*Directions:* Reprint each record exactly. Pictures are not reprinted.

*Input records:*
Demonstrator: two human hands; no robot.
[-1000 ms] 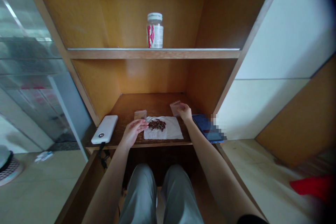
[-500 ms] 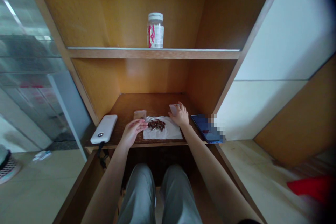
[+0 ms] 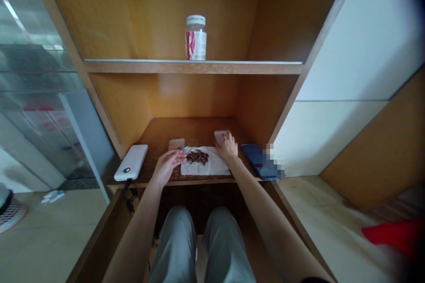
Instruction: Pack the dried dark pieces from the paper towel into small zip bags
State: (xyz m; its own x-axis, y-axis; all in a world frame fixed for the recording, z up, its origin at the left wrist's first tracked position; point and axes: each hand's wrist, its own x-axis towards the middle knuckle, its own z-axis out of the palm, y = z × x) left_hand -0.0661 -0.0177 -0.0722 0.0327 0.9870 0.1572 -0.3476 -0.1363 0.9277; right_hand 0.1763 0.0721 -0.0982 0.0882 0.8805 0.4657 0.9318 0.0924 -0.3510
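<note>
On the wooden shelf (image 3: 186,130) lies a white paper sheet (image 3: 207,169) holding a small pile of dark brown dried pieces (image 3: 197,157). My left hand (image 3: 167,166) rests at the sheet's left edge, fingers curled toward the pile; whether they pinch anything is hidden. Just above those fingers, a small clear plastic bag (image 3: 176,144) lies on the wood. My right hand (image 3: 227,147) grips a second small clear bag (image 3: 220,137) at the far side of the sheet.
A white power bank (image 3: 131,162) with a black cable sits left of my hands, and a dark blue phone (image 3: 259,161) lies to the right. A labelled jar (image 3: 195,37) stands on the upper shelf. Wooden side walls enclose the shelf; my knees show below.
My right hand has moved left and closer to me, carrying its clear bag toward the sheet. My left hand and the pile have stayed in nearly the same place.
</note>
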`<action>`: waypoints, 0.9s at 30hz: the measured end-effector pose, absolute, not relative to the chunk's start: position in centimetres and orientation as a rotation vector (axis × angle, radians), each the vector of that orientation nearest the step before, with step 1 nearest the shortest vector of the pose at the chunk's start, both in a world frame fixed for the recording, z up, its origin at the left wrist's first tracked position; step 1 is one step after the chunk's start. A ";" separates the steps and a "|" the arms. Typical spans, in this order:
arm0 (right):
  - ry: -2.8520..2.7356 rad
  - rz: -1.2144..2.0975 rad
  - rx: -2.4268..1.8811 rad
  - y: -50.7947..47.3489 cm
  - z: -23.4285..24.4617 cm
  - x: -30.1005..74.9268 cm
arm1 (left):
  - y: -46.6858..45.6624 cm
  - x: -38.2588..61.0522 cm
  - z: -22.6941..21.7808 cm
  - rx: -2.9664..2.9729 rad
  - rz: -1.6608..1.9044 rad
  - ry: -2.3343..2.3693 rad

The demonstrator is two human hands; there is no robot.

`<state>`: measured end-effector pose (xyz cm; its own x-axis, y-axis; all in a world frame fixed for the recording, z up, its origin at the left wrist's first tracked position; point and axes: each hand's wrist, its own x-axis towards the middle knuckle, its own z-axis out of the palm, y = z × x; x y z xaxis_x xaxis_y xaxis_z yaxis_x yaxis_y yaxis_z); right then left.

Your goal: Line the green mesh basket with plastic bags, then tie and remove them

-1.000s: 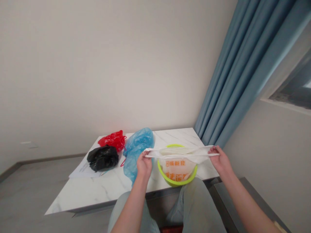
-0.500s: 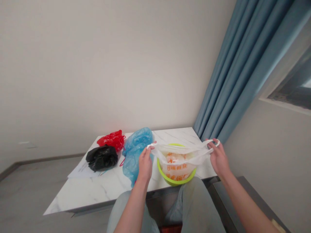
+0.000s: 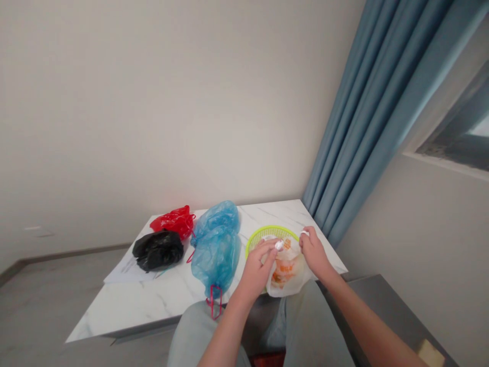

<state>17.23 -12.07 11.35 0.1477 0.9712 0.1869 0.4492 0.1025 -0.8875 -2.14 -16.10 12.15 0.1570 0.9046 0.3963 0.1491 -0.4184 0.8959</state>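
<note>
A white plastic bag (image 3: 289,272) with orange print hangs over the near side of a green basket (image 3: 273,229) on the table. My left hand (image 3: 261,262) pinches a bunched white handle of this bag above the basket. On the other side, my right hand (image 3: 314,251) is closed on the bag's other handle, a bit of white showing at the fingertips. The bag's mouth is gathered between both hands, and what lies inside it cannot be made out.
Left of the basket, a blue plastic bag (image 3: 217,250) with red ties lies on the marble-patterned table (image 3: 160,300). Further left are a black plastic bag (image 3: 158,250) and a red plastic bag (image 3: 173,221). A blue curtain (image 3: 355,127) hangs at the right.
Both hands have come closer together, bringing the stretched handles inward. The bag has shifted toward me, over the basket's near rim, and more of the basket's far side shows.
</note>
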 end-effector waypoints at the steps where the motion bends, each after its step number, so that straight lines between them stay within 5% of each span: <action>1: -1.443 0.714 -1.551 -12.1 11.2 16.9 | -16.2 -1.9 12.1 1.696 1.316 0.992; 27: -1.910 0.976 -1.173 -14.2 10.8 15.0 | -17.5 -0.9 11.4 1.526 1.361 1.036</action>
<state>15.01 -14.23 10.81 -0.3602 0.9186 0.1627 0.4060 0.3114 -0.8592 -0.90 -17.47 11.43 0.0757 0.9455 0.3167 0.0536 -0.3210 0.9455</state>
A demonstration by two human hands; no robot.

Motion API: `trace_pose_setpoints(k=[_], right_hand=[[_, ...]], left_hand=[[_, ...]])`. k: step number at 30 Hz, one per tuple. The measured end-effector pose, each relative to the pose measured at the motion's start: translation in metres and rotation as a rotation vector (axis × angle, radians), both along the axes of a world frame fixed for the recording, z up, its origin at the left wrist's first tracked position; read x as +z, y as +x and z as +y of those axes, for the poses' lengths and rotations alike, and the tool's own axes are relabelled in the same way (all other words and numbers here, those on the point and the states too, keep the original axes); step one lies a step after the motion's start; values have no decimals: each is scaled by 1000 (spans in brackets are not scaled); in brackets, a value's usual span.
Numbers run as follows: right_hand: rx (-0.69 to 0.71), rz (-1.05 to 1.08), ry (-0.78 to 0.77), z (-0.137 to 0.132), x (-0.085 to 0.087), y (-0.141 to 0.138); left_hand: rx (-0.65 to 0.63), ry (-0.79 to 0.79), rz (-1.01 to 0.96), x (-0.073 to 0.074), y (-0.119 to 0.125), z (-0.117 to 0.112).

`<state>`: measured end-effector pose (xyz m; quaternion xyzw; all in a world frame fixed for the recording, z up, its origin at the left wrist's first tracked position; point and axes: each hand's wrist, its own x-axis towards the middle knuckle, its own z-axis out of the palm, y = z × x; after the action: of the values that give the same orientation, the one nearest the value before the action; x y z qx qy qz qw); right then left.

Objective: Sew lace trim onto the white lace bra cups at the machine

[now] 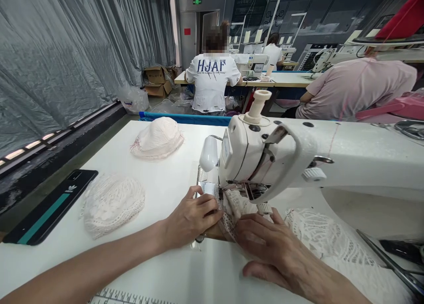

*Expected answer:*
Demonstrator: two human hands; no robot.
[-1000 ms] 
[-500 ms] 
[+0 ms] 
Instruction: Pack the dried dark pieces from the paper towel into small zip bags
State: (xyz m; its own x-axis, y-axis; all in a world frame fixed for the recording, z up, its origin at the left wrist's first tracked position; point and axes: each hand's wrist, its own x-axis towards the middle knuckle, its own z-axis out of the palm, y = z × x) left_hand -0.0661 -0.0177 -0.0722 0.0327 0.9870 0.1572 -0.3476 -0.1363 0.9277; right_hand 0.1763 0.0721 -0.0982 0.0882 0.8805 0.4657 0.9318 0.0924 -0.3510
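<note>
On the wooden shelf (image 3: 186,130) lies a white paper sheet (image 3: 207,169) holding a small pile of dark brown dried pieces (image 3: 197,157). My left hand (image 3: 167,166) rests at the sheet's left edge, fingers curled toward the pile; whether they pinch anything is hidden. Just above those fingers, a small clear plastic bag (image 3: 176,144) lies on the wood. My right hand (image 3: 227,147) grips a second small clear bag (image 3: 220,137) at the far side of the sheet.
A white power bank (image 3: 131,162) with a black cable sits left of my hands, and a dark blue phone (image 3: 259,161) lies to the right. A labelled jar (image 3: 195,37) stands on the upper shelf. Wooden side walls enclose the shelf; my knees show below.
My right hand has moved left and closer to me, carrying its clear bag toward the sheet. My left hand and the pile have stayed in nearly the same place.
</note>
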`<action>`: waypoints, 0.9s at 30hz: the measured end-effector pose, absolute, not relative to the chunk's start: position in centimetres and orientation as a rotation vector (axis × angle, radians), each the vector of that orientation nearest the step before, with step 1 nearest the shortest vector of the pose at the chunk's start, both in a world frame fixed for the recording, z up, its origin at the left wrist's first tracked position; step 1 is one step after the chunk's start. A ";" separates the steps and a "|" the arms. Typical spans, in this order:
arm0 (right):
  - ry: -2.8520..2.7356 rad
  - rz: -1.2144..2.0975 rad
  - rx: -2.4268..1.8811 rad
  - y: -50.7947..47.3489 cm
  - z: -23.4285..24.4617 cm
  - x: -30.1005..74.9268 cm
arm1 (left):
  - y: -46.6858..45.6624 cm
  - x: -38.2588..61.0522 cm
  - z: -22.6941..21.7808 cm
  - rx: -2.9664..2.9729 rad
  - rz: -1.6608..1.9044 rad
  - ry: -2.3343..2.3693 rad

The demonstrator is two human hands; there is no robot.

`<state>`: measured end-effector pose (xyz cm; its own x-axis, y-axis; all in a world frame fixed for the recording, z up, its origin at the left wrist's first tracked position; point and axes: each hand's wrist, its own x-axis towards the middle knuckle, its own z-axis out of the palm, y = z × x; x y z xaxis_x xaxis_y xaxis_z yaxis_x yaxis_y yaxis_z); right then left.

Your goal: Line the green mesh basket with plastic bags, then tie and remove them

-1.000s: 
-0.500s: 
+0.000s: 

<state>17.23 -12.07 11.35 0.1477 0.9712 0.1869 0.4492 0.1025 -0.8875 -2.14 -16.10 12.15 0.1570 0.9046 0.3963 0.1491 -0.4184 0.8959</state>
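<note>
A white plastic bag (image 3: 289,272) with orange print hangs over the near side of a green basket (image 3: 273,229) on the table. My left hand (image 3: 261,262) pinches a bunched white handle of this bag above the basket. On the other side, my right hand (image 3: 314,251) is closed on the bag's other handle, a bit of white showing at the fingertips. The bag's mouth is gathered between both hands, and what lies inside it cannot be made out.
Left of the basket, a blue plastic bag (image 3: 217,250) with red ties lies on the marble-patterned table (image 3: 160,300). Further left are a black plastic bag (image 3: 158,250) and a red plastic bag (image 3: 173,221). A blue curtain (image 3: 355,127) hangs at the right.
Both hands have come closer together, bringing the stretched handles inward. The bag has shifted toward me, over the basket's near rim, and more of the basket's far side shows.
</note>
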 end-effector waypoints at the steps where the motion bends, each after its step number, so that straight lines between them stay within 5% of each span: <action>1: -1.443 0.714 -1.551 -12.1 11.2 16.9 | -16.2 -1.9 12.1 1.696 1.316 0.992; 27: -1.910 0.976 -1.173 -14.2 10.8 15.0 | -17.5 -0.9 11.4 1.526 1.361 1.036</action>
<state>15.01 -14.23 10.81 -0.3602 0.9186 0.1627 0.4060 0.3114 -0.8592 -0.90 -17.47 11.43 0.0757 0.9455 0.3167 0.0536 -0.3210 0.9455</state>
A demonstration by two human hands; no robot.

Motion API: `trace_pose_setpoints(k=[_], right_hand=[[_, ...]], left_hand=[[_, ...]])`. k: step number at 30 Hz, one per tuple. The measured end-effector pose, each relative to the pose measured at the motion's start: translation in metres and rotation as a rotation vector (axis × angle, radians), both along the axes of a world frame fixed for the recording, z up, its origin at the left wrist's first tracked position; read x as +z, y as +x and z as +y of those axes, for the poses' lengths and rotations alike, and the tool's own axes are relabelled in the same way (all other words and numbers here, those on the point and the states too, keep the original axes); step one lies a step after the motion's start; values have no decimals: each is scaled by 1000 (spans in brackets are not scaled); in brackets, a value's usual span.
Numbers run as follows: right_hand: rx (-0.69 to 0.71), rz (-1.05 to 1.08), ry (-0.78 to 0.77), z (-0.137 to 0.132), x (-0.085 to 0.087), y (-0.141 to 0.138); left_hand: rx (-0.65 to 0.63), ry (-0.79 to 0.79), rz (-1.01 to 0.96), x (-0.073 to 0.074), y (-0.119 to 0.125), z (-0.117 to 0.112).

`<state>`: measured end-effector pose (xyz m; quaternion xyzw; all in a world frame fixed for the recording, z up, its origin at the left wrist's first tracked position; point and axes: each hand's wrist, its own x-axis towards the middle knuckle, its own z-axis out of the palm, y = z × x; after the action: of the values that give the same orientation, the one nearest the value before the action; x y z qx qy qz qw); right then left.

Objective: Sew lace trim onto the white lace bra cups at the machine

[now] 

This finishes the output for the exercise.